TASK TO COMPLETE: Only one portion of the data is to be written out: from the line bearing "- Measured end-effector" through the line bearing "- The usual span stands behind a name". Write it exactly as it appears.

INFORMATION GIVEN:

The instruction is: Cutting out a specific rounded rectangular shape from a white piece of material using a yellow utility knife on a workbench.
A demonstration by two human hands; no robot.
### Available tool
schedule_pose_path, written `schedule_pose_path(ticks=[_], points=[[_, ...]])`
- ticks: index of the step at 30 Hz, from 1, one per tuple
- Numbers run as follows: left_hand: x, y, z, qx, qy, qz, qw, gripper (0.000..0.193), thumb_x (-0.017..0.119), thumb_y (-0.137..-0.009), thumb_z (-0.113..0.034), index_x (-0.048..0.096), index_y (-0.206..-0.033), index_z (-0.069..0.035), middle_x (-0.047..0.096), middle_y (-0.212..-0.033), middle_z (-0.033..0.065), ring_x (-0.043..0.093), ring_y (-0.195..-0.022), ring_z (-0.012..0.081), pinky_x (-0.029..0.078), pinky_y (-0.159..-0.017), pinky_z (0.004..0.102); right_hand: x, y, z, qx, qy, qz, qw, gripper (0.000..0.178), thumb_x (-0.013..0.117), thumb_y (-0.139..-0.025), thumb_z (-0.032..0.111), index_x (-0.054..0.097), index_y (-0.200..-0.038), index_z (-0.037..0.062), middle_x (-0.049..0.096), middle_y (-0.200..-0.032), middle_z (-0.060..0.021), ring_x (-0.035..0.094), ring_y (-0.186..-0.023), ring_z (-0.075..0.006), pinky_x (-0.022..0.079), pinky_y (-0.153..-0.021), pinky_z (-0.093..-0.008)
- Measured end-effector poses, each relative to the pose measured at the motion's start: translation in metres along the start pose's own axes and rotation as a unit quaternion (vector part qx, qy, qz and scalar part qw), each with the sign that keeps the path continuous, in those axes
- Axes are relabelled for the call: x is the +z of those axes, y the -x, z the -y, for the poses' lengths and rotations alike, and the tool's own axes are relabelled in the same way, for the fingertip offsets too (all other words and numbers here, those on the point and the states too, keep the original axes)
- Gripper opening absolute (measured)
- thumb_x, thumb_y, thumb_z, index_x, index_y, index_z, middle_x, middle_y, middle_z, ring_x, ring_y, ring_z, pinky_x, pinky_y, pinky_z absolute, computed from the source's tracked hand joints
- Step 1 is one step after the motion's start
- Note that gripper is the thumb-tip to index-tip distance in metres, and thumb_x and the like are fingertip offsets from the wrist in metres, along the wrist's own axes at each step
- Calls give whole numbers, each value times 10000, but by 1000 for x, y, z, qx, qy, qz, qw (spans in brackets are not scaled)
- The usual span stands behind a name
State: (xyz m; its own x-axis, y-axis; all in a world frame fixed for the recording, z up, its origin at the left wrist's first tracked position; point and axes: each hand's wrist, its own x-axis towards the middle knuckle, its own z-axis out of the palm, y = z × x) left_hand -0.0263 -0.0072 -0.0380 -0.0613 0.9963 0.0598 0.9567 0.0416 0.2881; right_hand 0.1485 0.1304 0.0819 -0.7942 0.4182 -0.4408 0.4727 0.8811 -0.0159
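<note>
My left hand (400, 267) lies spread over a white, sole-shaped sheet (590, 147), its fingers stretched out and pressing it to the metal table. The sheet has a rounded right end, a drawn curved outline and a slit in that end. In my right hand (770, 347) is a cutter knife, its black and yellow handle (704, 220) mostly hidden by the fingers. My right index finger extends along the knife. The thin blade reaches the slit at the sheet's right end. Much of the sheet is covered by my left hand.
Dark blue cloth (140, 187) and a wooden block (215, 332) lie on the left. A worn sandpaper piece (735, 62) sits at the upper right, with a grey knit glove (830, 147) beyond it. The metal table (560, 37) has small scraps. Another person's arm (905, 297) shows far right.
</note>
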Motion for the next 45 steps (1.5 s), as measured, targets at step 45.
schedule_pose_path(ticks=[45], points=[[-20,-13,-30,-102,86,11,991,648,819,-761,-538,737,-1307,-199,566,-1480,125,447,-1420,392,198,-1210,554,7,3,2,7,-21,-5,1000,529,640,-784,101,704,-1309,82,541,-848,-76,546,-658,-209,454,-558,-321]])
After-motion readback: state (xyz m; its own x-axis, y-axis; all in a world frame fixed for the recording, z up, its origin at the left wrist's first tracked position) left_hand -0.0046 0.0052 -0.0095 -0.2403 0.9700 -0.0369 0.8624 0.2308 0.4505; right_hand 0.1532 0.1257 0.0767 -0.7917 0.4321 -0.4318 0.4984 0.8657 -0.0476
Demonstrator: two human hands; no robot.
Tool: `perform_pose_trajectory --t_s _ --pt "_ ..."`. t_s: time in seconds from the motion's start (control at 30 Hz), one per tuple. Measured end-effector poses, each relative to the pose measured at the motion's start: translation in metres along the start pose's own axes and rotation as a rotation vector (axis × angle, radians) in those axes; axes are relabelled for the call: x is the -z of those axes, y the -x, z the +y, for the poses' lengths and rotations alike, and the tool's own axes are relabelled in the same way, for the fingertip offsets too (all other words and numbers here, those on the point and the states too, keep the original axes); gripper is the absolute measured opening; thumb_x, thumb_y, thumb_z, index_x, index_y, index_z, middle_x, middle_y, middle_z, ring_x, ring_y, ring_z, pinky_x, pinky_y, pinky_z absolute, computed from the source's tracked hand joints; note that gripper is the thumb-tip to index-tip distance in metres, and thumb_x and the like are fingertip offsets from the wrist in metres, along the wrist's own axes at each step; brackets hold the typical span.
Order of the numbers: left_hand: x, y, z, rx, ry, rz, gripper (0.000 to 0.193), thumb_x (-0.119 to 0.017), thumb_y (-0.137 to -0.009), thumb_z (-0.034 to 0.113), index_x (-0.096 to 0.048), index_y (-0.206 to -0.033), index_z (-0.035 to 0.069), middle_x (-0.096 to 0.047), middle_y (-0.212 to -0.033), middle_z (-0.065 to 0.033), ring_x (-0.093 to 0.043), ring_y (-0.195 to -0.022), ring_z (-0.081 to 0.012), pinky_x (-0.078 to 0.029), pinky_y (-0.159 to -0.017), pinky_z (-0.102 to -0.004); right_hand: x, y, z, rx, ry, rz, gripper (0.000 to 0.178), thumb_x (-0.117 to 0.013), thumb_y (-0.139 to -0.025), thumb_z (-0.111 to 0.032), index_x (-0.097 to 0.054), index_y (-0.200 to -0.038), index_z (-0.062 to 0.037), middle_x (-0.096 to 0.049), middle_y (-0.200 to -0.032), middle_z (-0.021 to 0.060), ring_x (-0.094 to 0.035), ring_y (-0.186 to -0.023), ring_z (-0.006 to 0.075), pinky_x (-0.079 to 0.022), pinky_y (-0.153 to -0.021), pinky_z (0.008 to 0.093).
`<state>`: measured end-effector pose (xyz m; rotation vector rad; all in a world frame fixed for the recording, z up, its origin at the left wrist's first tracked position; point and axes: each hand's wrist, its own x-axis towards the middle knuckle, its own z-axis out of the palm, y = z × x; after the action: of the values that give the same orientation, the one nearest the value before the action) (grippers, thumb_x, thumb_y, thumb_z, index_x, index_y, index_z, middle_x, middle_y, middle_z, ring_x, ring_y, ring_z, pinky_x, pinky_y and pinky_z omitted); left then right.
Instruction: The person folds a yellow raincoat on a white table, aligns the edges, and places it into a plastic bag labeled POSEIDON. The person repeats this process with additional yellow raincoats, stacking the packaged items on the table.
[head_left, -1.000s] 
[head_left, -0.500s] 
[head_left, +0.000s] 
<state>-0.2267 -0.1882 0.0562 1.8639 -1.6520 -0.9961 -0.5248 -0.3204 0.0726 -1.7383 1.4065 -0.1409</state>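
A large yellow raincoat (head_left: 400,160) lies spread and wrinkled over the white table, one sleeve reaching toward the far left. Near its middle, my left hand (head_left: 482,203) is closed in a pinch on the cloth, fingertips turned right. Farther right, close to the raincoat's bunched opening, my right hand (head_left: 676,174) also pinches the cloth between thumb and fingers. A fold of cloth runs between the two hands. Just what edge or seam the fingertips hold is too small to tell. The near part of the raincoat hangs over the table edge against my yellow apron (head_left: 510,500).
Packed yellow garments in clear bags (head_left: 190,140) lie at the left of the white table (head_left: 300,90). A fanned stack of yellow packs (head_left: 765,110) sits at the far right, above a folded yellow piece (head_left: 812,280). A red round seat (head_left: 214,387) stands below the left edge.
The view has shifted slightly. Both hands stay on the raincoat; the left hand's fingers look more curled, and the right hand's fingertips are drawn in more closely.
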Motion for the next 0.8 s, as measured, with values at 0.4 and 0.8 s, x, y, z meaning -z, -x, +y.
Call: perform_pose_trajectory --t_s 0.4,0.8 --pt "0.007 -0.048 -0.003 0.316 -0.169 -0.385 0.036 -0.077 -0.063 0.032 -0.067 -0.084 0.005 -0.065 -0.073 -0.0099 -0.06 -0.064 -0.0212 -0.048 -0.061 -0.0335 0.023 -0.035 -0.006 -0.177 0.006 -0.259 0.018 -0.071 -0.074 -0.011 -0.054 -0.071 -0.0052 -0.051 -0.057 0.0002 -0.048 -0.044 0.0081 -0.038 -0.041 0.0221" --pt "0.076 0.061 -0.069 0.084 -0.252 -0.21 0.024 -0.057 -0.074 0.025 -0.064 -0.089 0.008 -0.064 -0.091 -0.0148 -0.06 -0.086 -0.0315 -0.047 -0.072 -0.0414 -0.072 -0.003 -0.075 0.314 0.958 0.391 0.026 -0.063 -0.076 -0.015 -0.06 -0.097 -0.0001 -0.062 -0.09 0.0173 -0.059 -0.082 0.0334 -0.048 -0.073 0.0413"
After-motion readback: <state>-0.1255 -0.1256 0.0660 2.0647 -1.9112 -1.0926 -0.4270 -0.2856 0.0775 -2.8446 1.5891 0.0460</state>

YOUR SOLUTION:
- Measured end-effector poses, each relative to the pose measured at the motion's start: translation in metres along the start pose's own axes and rotation as a unit quaternion (vector part qx, qy, qz and scalar part qw), each with the sign that keeps the path continuous, in those axes
- Axes are relabelled for the call: x is the +z of those axes, y the -x, z the -y, for the poses' lengths and rotations alike, and the tool's own axes are relabelled in the same way, for the fingertip offsets too (all other words and numbers here, those on the point and the states too, keep the original axes)
- Gripper opening absolute (measured)
- thumb_x, thumb_y, thumb_z, index_x, index_y, index_z, middle_x, middle_y, middle_z, ring_x, ring_y, ring_z, pinky_x, pinky_y, pinky_z absolute, computed from the source's tracked hand joints
- Step 1 is one step after the motion's start
- Note that gripper is the thumb-tip to index-tip distance in metres, and thumb_x and the like are fingertip offsets from the wrist in metres, along the wrist's own axes at each step
- Calls give whole numbers, each value times 10000, but by 1000 for x, y, z, qx, qy, qz, qw (spans in brackets are not scaled)
- The usual span stands behind a name

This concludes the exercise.